Mac Lab Report
Sites Like Low End Mac More Important than Ever When OS 9 Dies
- 2002.10.10
Apple may or may not recover the lost market share it once had in education. I think that might be a function of the disgust with Redmond's blackmail tactics for site licensing more than anything Apple itself does. One of the reasons I think this is true is that Apple doesn't go after the real education market; it goes after the glitz education market.
The glitz market is your Maine iBook contracts, your digital movie studios, your websites linked to Antarctic research stations with streaming media that has to be used in the library because that's where the T1 line is. Stuff that shows up on Apple's Hot News. Stuff that the pundits write about on Cnet or eWeek.
It looks good. It smells good. For those kids who get access to it, it might even be good.
But for millions upon millions more, the only exposure to the real function of computers - as tools to get the job done - is through that lone teacher or small school that "gets it" and by hook or by crook hammers together a lab full of computers or a cart full of iBooks or solicits donations in such numbers and with such low standards that for every usable computer you get you have three junkers in the back. For folks like these, it is not a question of migration to OS X. It's a question of migration to OS 9. Or even 8. Or, God help us, 7.
When you're struggling with a hodgepodge of equipment, upgrades are driven by the slowest ship in the fleet. It's the Lowest Common Denominator, baby, not the highest. If you're like myself, your district is firmly planted in OS 9, and X is just an experiment. And there's that one piece of software that just doesn't work right, so OS 9 is where it's at.
Now Apple has announced that computers sold in 2003 will not be able to boot into OS 9. Not long after, I venture to say, Apple will remove the Classic layer from OS X altogether, leaving mixed networks still theoretically functional, but at the cost of purchasing brand new software for the X side. I'd say, given the pace of recent events, you'll be hearing that shoe drop sometime in '05 or maybe '06.
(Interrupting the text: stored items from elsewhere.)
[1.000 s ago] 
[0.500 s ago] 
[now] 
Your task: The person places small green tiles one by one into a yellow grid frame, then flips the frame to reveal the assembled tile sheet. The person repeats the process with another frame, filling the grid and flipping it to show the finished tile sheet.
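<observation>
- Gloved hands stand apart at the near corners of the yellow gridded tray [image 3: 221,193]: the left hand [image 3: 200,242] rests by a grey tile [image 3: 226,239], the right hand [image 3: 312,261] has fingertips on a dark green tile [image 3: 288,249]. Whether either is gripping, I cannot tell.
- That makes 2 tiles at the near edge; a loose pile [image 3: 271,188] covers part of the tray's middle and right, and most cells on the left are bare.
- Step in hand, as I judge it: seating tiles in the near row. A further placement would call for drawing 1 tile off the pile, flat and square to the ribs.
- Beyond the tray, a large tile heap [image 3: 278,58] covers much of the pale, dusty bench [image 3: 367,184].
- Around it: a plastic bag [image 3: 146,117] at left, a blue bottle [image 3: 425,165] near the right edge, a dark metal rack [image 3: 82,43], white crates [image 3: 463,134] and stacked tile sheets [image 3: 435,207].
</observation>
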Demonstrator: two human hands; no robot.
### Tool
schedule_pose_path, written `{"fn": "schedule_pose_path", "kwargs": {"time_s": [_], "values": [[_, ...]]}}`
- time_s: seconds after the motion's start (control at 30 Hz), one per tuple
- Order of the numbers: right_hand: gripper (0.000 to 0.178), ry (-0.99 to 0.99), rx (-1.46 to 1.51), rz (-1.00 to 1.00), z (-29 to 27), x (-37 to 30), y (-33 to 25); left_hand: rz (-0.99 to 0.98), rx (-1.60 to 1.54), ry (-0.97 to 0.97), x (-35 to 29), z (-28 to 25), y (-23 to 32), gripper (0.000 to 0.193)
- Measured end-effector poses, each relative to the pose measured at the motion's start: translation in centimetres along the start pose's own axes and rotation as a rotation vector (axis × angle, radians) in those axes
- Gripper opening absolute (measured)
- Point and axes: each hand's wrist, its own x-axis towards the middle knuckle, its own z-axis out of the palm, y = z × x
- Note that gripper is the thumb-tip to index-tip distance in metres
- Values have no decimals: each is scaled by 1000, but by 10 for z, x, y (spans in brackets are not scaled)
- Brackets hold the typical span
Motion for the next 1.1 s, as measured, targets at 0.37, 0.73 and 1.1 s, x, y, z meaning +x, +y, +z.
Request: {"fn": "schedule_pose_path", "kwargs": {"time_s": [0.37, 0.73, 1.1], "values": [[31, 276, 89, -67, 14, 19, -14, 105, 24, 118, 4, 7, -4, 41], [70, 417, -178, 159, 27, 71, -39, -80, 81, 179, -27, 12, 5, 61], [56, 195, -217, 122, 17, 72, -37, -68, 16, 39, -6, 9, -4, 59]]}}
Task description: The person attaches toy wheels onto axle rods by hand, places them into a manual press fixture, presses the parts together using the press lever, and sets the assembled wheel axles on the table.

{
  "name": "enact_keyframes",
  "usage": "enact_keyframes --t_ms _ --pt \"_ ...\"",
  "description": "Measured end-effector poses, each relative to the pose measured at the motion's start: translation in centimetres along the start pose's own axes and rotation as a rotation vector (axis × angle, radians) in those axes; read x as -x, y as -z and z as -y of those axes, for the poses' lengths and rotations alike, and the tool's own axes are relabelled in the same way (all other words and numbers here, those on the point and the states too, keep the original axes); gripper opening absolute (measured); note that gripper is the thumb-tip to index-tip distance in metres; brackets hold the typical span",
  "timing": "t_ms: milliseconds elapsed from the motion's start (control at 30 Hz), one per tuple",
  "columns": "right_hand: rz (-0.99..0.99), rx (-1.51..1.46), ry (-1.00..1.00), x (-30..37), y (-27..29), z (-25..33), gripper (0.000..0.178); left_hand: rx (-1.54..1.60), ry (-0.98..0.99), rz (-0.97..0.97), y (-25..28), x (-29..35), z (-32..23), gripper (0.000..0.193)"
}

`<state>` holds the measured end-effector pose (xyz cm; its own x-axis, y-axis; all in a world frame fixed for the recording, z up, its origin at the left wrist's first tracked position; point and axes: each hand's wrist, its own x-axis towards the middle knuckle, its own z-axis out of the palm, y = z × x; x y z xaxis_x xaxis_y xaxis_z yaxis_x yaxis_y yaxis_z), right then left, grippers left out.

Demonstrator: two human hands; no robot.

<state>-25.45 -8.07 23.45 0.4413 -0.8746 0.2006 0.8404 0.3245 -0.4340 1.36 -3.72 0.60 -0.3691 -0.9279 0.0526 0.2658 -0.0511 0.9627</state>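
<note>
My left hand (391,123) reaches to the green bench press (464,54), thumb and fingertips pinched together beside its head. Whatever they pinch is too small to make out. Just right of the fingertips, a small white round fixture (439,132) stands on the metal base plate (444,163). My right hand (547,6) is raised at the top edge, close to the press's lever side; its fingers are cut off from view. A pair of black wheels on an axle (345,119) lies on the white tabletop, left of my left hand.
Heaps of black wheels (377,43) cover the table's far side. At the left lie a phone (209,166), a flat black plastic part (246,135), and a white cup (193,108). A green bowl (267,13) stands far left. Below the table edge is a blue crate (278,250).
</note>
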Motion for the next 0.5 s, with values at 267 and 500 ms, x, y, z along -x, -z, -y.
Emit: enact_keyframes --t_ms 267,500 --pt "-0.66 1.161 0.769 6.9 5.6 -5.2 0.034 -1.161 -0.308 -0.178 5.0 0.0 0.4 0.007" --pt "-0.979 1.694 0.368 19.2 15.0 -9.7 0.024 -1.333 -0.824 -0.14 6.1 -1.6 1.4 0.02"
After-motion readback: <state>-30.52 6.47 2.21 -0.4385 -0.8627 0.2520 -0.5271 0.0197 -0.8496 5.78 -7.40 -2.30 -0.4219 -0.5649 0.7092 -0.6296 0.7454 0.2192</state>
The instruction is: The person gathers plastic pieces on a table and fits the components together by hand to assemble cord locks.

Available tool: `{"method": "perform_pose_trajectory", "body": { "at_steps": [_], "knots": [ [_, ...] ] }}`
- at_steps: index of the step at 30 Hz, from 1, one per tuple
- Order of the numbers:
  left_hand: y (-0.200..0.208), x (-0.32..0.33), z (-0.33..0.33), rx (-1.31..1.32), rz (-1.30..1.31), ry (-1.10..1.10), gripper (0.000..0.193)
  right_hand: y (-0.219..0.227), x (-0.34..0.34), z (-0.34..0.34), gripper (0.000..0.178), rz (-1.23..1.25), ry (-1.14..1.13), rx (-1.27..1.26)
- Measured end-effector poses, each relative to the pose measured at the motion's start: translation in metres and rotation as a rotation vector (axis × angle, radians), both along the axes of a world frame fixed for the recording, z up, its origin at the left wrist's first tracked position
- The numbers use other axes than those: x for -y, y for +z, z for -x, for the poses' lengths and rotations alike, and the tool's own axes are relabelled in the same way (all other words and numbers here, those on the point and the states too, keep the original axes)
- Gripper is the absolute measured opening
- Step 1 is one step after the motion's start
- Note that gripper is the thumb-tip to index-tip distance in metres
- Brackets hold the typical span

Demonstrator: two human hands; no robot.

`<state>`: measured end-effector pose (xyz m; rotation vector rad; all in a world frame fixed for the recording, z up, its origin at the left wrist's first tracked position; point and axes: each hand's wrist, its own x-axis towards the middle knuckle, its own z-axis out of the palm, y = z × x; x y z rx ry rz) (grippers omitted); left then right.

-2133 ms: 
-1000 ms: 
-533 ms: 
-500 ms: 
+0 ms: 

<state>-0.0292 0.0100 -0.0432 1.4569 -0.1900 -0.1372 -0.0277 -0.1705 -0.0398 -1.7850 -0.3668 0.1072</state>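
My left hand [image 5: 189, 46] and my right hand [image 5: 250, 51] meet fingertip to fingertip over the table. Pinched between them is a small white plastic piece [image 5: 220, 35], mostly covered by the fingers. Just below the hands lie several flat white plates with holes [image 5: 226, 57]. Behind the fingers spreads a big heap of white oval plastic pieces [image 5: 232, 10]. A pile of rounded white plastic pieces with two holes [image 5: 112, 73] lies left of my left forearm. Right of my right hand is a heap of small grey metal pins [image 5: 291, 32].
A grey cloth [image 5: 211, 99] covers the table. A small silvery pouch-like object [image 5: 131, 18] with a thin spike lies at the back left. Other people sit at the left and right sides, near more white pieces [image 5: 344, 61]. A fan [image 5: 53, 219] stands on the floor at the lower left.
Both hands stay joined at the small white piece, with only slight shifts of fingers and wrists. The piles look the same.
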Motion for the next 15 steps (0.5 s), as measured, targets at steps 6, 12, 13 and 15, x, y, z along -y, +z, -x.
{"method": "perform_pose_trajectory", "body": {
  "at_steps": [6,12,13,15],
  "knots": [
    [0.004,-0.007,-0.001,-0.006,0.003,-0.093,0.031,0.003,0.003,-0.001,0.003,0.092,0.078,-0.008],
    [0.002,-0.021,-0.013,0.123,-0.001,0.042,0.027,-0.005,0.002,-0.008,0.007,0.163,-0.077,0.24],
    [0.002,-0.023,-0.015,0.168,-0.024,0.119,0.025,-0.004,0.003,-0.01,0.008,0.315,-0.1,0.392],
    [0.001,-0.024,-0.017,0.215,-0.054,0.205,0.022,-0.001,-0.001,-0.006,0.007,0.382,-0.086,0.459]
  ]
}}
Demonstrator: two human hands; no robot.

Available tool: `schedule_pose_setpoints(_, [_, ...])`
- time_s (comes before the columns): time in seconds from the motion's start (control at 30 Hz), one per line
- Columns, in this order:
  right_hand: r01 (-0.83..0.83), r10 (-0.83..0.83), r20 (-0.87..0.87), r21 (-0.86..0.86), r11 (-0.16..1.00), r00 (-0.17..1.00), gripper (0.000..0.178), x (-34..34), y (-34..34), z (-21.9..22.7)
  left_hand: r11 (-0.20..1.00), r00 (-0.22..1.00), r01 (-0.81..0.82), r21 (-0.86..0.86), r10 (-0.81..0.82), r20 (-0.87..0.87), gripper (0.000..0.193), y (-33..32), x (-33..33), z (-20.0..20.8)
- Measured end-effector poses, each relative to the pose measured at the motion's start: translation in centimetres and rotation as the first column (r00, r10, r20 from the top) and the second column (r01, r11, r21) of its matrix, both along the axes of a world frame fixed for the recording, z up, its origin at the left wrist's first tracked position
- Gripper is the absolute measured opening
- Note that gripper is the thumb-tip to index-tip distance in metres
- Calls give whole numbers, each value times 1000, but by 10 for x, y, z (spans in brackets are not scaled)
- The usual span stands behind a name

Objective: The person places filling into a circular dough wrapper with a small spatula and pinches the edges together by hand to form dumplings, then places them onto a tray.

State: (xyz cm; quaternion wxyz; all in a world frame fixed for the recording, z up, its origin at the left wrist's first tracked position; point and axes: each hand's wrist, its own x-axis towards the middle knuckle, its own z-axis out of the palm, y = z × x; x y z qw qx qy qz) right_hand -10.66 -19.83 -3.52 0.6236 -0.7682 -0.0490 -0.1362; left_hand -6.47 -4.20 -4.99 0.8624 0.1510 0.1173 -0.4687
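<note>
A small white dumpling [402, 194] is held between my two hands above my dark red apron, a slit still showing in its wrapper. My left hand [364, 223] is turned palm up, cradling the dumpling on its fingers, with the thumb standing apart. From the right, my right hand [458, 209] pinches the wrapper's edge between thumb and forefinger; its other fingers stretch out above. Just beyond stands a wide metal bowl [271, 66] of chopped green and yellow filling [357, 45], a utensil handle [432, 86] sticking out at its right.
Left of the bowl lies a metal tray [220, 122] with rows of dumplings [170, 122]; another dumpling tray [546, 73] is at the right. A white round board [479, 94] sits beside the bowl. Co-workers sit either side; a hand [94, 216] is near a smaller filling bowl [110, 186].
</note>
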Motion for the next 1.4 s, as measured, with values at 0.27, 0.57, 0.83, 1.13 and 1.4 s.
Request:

Then the folks who crib together these makeshift networks will have to look elsewhere for technical information, specifications, product reviews, and so on, Apple is already positioning OS X software as easier to find on the "Made 4 Mac" pages, and there will come a day when OS 9 software is declared end of life and removed from the list altogether.
Just as today you can find more information about System 6 on hobbyist sites than on the Apple site, someday in the not too distant future you'll be able to say the same thing about OS 9.
Don't get me wrong. My school is well-equipped. It is still stuck in OS 9, but that'll eventually change. But for every school like mine, I know there are a dozen still struggling to make that LC surf the Net, trying to get a little more mileage out of that crappy 5200, trying to make that Performa recognize its ethernet card. And none of these machines will ever be asked to run OS X. Ever.
Am I a Luddite, refusing to upgrade or consider the new features that OS X has to offer? No. I've installed OS X three times now, and the more I use it, the more I like it.
What I am is a realist. I have three 500 MHz iMacs that I have to
surrender to new teachers in our overcrowded school.
Beyond
that, I'll have some 300 MHz Blue and White Towers, some
AIO Macs at 233 MHz,
and then it goes downhill until the old 7200/90s I have near the
window.
I would like to go all OS X, but I can't - and it's not entirely my fault, either, is it?
I think somebody from Apple education needs to go visit a school that isn't already thoroughly imbued with newer Macs. Somebody high up, if you catch my drift.
It's a good thing there are websites like Low End Mac to help you through these times, because Apple sure isn't making the effort. Because of all those smaller schools and underfunded labs that keep things running until money comes along to buy new Apple hardware, you'd think Apple would be just a touch more appreciative of the little websites that support its current users and future customers.
Jeff Adkins is a science teacher who isn't afraid to state his preferences in computing platforms. In his classroom he has everything from a beige All-in-One to a a G4 XServe, and they all work together nicely. He calls himself the "poster child for technology integration" in the classroom. He was the 2006 Outstanding Educator of the Year for the California Computer Using Educators (CUE) organization. He also maintains a site for astronomy teachers at www.AstronomyTeacher.com.